WASHINGTON (Reuters) – The Democratic-controlled House of Representatives is due to vote on two immigration bills that would provide a path to citizenship for millions living illegally in the United States, including farmworkers and younger immigrants known as “Dreamers.”
The bills are an effort to take targeted steps forward while congressional leaders discuss President Joe Biden’s comprehensive immigration plan, and initial procedural steps could come as early as Tuesday. Republicans are shifting their focus to attacking Biden over a new surge of arrivals at the U.S.-Mexico border.
House Speaker Nancy Pelosi, a Democrat, said on Sunday the surge of migrant children arriving at the border was a “humanitarian crisis” aggravated by the “broken system” of restrictive immigration left behind by former President Donald Trump.
But Republicans have charged the influx is the result of Biden’s reversal of some hardline Trump policies, with House Republican leader Kevin McCarthy labeling it the “Biden border crisis” during a trip to the border on Monday.
The first immigration bill expected in the House this week would offer an eventual path to citizenship to “Dreamers,” those immigrants living in the United States illegally after entering as children. It would also help recipients of temporary migration protections that allow immigrants from several disaster- or conflict-hit countries to live temporarily in the United States.
The measure, sponsored by Representative Lucille Roybal-Allard, could help make over 4.4 million people eligible for permanent U.S. residence, according to the Migration Policy Institute. It passed the House once already, in 2019, with 237 votes; seven of those were Republicans.
The second bill, sponsored by Representative Zoe Lofgren, would put about a million undocumented farmworkers on a path to citizenship, a Democratic aide said. It has a Republican co-sponsor, Representative Dan Newhouse. Thirty-four Republicans voted for the measure when it last passed the House in 2019.
Neither bill was taken up in the Senate when it had a Republican majority. With Democrats now holding narrow control of that chamber, they hope to be able to attract some Republican support.
But Senator Lindsey Graham, one of the leading Republicans in past talks on immigration, said he was doubtful bipartisan progress could be made on legislation before the latest spike in border arrivals has been halted.
“I think it’s gonna be really hard to get a bipartisan bill put together on anything that has a legalization component until you stop the flow,” Graham told reporters on Monday evening.
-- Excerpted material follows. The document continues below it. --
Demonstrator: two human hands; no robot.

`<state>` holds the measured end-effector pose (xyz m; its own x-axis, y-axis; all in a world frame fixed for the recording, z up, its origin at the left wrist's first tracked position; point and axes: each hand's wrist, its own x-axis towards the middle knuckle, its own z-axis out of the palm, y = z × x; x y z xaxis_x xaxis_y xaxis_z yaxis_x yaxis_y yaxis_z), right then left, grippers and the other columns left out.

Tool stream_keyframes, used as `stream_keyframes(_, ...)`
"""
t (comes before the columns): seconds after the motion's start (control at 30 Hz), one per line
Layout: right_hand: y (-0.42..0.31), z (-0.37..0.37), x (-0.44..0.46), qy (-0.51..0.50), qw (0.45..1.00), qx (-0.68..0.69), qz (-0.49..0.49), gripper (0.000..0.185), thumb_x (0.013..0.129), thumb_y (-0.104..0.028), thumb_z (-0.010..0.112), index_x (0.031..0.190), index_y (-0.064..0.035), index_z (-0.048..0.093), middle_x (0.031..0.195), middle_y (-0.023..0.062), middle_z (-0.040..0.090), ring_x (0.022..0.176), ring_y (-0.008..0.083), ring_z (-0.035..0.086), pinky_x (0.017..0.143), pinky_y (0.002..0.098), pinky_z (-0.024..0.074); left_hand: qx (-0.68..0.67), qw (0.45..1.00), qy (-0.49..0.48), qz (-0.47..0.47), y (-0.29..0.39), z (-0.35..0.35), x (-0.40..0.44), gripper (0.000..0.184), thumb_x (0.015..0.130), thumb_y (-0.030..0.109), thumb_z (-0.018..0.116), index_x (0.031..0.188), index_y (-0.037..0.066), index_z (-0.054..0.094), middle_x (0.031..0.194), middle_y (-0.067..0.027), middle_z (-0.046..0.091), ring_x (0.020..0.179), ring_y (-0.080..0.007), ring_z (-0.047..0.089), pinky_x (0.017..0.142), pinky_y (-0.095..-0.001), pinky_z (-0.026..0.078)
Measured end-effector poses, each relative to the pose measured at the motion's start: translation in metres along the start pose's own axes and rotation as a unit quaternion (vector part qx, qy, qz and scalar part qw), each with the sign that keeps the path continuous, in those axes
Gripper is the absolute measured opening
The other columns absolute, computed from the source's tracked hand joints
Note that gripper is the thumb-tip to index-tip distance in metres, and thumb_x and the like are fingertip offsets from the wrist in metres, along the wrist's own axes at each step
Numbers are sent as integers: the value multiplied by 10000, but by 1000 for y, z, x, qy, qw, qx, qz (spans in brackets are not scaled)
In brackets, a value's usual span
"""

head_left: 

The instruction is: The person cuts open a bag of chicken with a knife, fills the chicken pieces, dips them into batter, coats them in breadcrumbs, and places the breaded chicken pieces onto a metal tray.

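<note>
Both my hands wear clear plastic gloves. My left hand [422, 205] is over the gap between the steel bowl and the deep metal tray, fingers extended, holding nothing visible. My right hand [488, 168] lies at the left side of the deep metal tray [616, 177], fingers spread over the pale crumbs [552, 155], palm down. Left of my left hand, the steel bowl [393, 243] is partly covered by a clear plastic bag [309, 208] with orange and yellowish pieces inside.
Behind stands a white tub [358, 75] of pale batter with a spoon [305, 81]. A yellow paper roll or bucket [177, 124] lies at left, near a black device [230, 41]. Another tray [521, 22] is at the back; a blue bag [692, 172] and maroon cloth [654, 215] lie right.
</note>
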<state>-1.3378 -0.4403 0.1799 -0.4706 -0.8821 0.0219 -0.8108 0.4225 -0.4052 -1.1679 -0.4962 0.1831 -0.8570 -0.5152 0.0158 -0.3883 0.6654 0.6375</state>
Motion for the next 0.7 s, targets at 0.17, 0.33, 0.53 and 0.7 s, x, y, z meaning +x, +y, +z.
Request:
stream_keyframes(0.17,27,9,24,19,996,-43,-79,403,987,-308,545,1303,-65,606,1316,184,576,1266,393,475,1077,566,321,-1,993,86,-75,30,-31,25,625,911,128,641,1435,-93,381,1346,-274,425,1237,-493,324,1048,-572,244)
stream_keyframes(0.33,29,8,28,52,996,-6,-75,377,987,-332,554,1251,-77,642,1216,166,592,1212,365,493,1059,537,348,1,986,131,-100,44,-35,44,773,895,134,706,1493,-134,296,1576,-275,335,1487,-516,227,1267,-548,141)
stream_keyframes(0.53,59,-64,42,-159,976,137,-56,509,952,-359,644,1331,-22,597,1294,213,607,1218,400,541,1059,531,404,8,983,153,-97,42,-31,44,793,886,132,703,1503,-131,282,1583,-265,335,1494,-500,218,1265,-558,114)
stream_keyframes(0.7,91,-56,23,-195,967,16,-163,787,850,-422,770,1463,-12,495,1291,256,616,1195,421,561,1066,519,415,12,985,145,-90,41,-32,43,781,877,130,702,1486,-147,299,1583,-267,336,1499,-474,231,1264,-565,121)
Democrats last month formally introduced Biden’s sweeping immigration overhaul in Congress, a measure that would provide a path to U.S. citizenship for an estimated 11 million immigrants in the country illegally. It faces long odds to passage as no Republicans have supported it publicly and it is unclear whether all Democrats back the approach.
“I think Speaker Pelosi has discovered that she doesn’t have support for the comprehensive bill in the House,” said the Senate’s No. 2 Democrat, Dick Durbin, who also chairs that chamber’s Judiciary Committee. “And I think that indicates where it is in the Senate as well.”
But Durbin said that once the House has passed the two immigration measures this week, he and other senators will have to look for bipartisan consensus on a bill “with those two as the starting points.”